メガネ型ウエアラブルデバイスが
切り拓く新たな地平

 活況を呈するウエアラブルデバイス市場。中でもメガネ型ウエアラブルデバイスはB2B市場への拡大が見込まれる成長分野となりつつある。こうした中、2016年3月12日と3月26日に東日本大震災の被災地である宮城県において、「AR HOPE TOUR」と銘打った防災教育の実証実験が開催された。ツアーで使用したのはソニー製の透過式メガネ型ウエアラブルデバイス「SmartEyeglass」。産学が連携した有意義な取り組みを報告する。

index

index

index

index

それぞれの強みを活かし、産学がしっかりと手を組む

 東日本大震災から5年。AR HOPE TOURは、地元のコンテンツ企業であるディー・エム・ピー(以下dmp)、東北大学、ソニーが中心となって企画された。本ツアーは遡ること1年前の2015年3月、宮城県農業高等学校の生徒による被災地AR(拡張現実)観光のアイデアをもとに宮城県名取市で実施した「NATORI AR HOPE TOUR」に端を発する。

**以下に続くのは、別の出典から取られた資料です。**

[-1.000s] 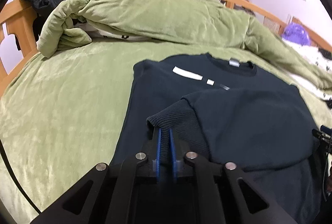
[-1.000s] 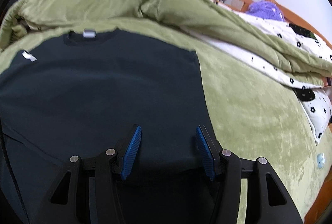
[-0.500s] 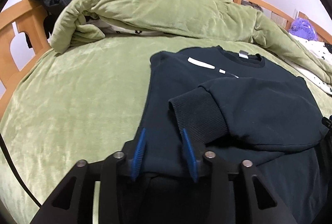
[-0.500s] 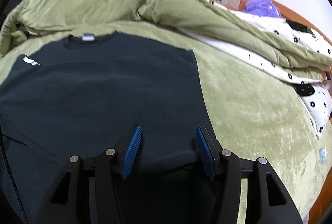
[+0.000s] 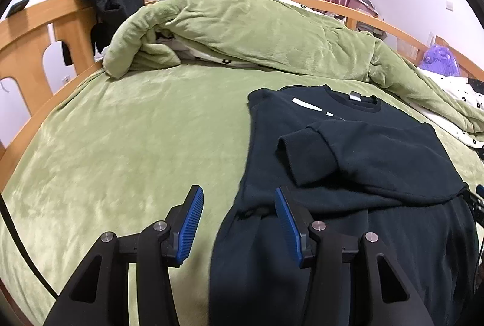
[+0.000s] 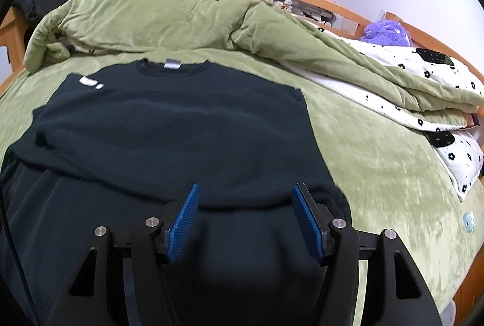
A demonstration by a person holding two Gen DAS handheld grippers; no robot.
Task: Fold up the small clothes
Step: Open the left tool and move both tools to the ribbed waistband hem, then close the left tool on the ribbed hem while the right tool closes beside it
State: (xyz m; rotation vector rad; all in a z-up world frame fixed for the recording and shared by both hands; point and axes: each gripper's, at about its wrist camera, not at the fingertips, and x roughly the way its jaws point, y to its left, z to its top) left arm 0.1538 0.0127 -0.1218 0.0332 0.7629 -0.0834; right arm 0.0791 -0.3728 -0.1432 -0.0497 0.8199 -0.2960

ソニーが提供したSmartEyeglass 。AR HOPE TOUR in Sendaiの控室にて

 今年は新たに宮城県仙台市と多賀城市にステージを移し、昨年のツアーから見えてきた課題を洗い出した上で、各関係者が強力なパートナーシップを構築した。ソニーはAR用デバイスとしてSmartEyeglassとXperia Z4 Tabletを提供し、ハードウエアで全面協力。東北大学からは、東北大学災害科学国際研究所 情報管理・社会連携部門 災害アーカイブ研究分野 准教授の柴山明寛氏がアドバイザーとして参加し、震災アーカイブデータの提供とコンテンツの監修を担当。dmpはコンテンツの制作とツアー全般の運営に携わった。さらに「みやぎ産業振興機構」の助成を受け、今回の実証をベースとしたパッケージツアーの産学連携による事業化も視野に入れている。

東北大学災害科学国際研究所から参加した柴山明寛氏(AR HOPE TOUR in Tagajoより)

SmartEyeglassから見えてきた防災教育
そしてビジネスの可能性とは

 AR HOPE TOUR in Sendaiの舞台は、津波に飲み込まれた沿岸部の仙台市荒浜地区。参加者は甚大な被害を受けた被災地を自分の足で回りながら、SmartEyeglass上に投影される震災前後のAR映像を体験した。加えて津波の高さや、震災当時から現在に至るまでの周辺の変化を映像で疑似体験するなど、過去と現在をクロスオーバーさせる工夫を施した。この過去と現在を融合する手法については、東北大学の柴山氏による以下のようなこだわりがある。

最初の訪問地となった仙台市立荒浜小学校。2016年3月31日をもって閉校した


SmartEyeglass上に見えるAR。震災当時、この場所で車がひっくり返っていたのがわかる(AR HOPE TOUR in Tagajoより)

 「震災の語り部ツアーなどもあるのだが、それらは震災当時のことに集中してしまう。それだけではなく、復旧・復興がどのように進んだのか、この地域の人たちがどのように変化してきたのかを知ってもらう必要がある。復旧・復興の様子を知ることは、実は事前防災につながる部分が非常に大きいのだ」

荒浜小学校の屋上から海岸を臨む様子。SmartEyeglassには津波の高さが表示されている


荒浜・深沼海岸に立つ慰霊之塔。時間経過とともに海岸付近の風景が変わってきた様子が映し出された

 当時を振り返る証言音声なども交えながら、熱心に震災の足跡を追う参加者たち。荒浜小学校の後は、徒歩で荒浜・深沼海岸の慰霊之塔近くまで移動し、まさに現場の空気を感じながらツアーは進んだ。海岸付近では5年の間で変化してきた海岸の復興の様子が映し出され、「ようやく最近、護岸工事が終わって海岸に入れるようになった」との解説も。そして柴山氏は「5年目というのは震災を忘れてしまう時期。東京だと3年目で忘れかけている。改めて震災当時とそれ以降を知ってもらうためのいい機会だった」と話してくれた。